Give the number of lines below that hold the string "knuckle", and nothing more.

[Items from a data source]
+++++
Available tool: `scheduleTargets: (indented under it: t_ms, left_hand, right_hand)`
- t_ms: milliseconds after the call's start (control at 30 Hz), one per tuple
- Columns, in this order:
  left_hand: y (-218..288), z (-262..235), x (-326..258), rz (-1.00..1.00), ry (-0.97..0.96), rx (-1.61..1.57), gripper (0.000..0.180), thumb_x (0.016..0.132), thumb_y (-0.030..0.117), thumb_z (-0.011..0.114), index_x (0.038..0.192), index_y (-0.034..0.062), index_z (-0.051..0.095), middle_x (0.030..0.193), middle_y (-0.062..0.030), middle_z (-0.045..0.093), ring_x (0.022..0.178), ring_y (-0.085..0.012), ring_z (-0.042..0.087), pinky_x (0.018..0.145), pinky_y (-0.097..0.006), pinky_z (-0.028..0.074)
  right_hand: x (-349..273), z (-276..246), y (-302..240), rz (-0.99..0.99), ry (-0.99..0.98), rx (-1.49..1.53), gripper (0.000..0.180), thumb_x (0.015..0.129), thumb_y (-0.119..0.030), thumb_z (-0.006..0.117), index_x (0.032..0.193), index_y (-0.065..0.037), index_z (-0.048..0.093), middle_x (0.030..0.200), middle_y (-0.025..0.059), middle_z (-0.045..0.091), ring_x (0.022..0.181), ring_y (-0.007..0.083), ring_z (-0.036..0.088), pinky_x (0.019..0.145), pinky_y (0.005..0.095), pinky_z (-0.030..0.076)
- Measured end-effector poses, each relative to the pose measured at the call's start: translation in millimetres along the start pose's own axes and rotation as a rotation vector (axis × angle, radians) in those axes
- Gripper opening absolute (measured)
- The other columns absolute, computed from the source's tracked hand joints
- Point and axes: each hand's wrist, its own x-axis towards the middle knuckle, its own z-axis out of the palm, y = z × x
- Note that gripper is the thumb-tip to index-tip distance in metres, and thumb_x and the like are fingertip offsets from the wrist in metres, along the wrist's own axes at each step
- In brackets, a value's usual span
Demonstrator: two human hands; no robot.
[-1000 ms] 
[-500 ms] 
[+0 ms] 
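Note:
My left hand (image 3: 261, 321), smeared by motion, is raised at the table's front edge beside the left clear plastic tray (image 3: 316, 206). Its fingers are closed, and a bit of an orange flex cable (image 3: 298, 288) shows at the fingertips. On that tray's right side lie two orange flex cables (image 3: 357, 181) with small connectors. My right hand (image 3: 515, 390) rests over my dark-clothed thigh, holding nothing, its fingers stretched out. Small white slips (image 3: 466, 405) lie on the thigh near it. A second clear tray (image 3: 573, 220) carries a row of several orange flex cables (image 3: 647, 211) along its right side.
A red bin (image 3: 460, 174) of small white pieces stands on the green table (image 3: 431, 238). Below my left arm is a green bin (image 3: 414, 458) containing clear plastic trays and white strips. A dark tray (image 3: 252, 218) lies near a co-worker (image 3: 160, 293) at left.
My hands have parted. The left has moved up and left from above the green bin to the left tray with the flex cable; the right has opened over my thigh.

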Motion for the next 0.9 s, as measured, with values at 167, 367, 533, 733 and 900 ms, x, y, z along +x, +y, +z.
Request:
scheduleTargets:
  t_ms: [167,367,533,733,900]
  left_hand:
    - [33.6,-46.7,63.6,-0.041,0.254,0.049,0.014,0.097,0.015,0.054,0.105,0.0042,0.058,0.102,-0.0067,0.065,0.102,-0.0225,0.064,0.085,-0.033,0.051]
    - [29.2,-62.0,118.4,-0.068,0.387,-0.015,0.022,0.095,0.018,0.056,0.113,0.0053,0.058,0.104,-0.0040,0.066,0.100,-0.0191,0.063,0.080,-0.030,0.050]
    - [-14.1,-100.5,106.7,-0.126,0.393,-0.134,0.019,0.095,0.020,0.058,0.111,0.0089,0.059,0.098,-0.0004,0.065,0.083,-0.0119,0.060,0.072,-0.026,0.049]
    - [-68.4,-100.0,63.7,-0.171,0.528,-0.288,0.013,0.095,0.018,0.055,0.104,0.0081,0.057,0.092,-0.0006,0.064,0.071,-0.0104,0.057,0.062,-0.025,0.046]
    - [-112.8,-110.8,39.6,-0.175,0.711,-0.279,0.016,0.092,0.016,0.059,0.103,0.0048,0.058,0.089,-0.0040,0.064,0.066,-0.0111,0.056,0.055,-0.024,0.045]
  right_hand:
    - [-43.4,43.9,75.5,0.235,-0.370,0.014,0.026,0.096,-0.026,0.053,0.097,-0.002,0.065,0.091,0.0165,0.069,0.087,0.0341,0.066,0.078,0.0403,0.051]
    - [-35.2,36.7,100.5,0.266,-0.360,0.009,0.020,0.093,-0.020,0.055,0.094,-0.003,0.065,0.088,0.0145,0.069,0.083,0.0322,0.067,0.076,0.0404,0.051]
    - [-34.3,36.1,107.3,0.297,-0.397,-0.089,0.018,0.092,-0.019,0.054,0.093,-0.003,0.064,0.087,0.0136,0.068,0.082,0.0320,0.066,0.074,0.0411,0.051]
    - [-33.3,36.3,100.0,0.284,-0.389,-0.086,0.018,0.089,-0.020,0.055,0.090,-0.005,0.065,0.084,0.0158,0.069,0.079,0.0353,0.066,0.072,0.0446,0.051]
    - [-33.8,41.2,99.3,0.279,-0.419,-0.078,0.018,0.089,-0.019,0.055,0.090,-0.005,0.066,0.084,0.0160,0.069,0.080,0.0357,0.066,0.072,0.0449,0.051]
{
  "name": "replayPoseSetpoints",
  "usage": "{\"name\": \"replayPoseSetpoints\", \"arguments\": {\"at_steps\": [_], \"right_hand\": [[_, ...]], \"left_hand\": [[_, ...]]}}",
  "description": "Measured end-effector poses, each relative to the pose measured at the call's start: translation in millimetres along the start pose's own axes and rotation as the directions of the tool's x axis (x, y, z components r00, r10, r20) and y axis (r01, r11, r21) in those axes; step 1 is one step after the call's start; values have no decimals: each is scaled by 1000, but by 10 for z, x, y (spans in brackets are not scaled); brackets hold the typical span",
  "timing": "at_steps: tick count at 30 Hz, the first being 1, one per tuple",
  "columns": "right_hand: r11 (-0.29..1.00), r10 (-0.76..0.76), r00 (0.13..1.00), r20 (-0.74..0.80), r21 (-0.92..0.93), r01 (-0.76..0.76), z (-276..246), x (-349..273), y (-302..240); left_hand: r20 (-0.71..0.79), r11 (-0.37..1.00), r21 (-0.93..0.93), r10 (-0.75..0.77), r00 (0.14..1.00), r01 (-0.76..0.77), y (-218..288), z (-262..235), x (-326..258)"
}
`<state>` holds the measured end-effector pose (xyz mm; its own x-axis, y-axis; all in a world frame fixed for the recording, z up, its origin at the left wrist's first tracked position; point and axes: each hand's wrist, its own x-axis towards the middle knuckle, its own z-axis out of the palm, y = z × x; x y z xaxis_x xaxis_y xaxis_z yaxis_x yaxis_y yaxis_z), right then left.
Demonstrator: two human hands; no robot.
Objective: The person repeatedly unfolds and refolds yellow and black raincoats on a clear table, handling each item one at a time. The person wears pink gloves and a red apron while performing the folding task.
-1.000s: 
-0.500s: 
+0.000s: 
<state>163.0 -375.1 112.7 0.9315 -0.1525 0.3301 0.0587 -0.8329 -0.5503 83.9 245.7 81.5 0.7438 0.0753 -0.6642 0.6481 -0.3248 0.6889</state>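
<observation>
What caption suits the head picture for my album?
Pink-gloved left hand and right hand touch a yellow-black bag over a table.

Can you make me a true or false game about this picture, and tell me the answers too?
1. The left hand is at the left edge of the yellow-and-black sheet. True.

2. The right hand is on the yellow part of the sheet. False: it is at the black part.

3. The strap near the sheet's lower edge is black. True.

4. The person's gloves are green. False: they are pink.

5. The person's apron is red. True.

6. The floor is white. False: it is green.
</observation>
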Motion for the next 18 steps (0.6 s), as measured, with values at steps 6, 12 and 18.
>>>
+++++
*Answer section*.
2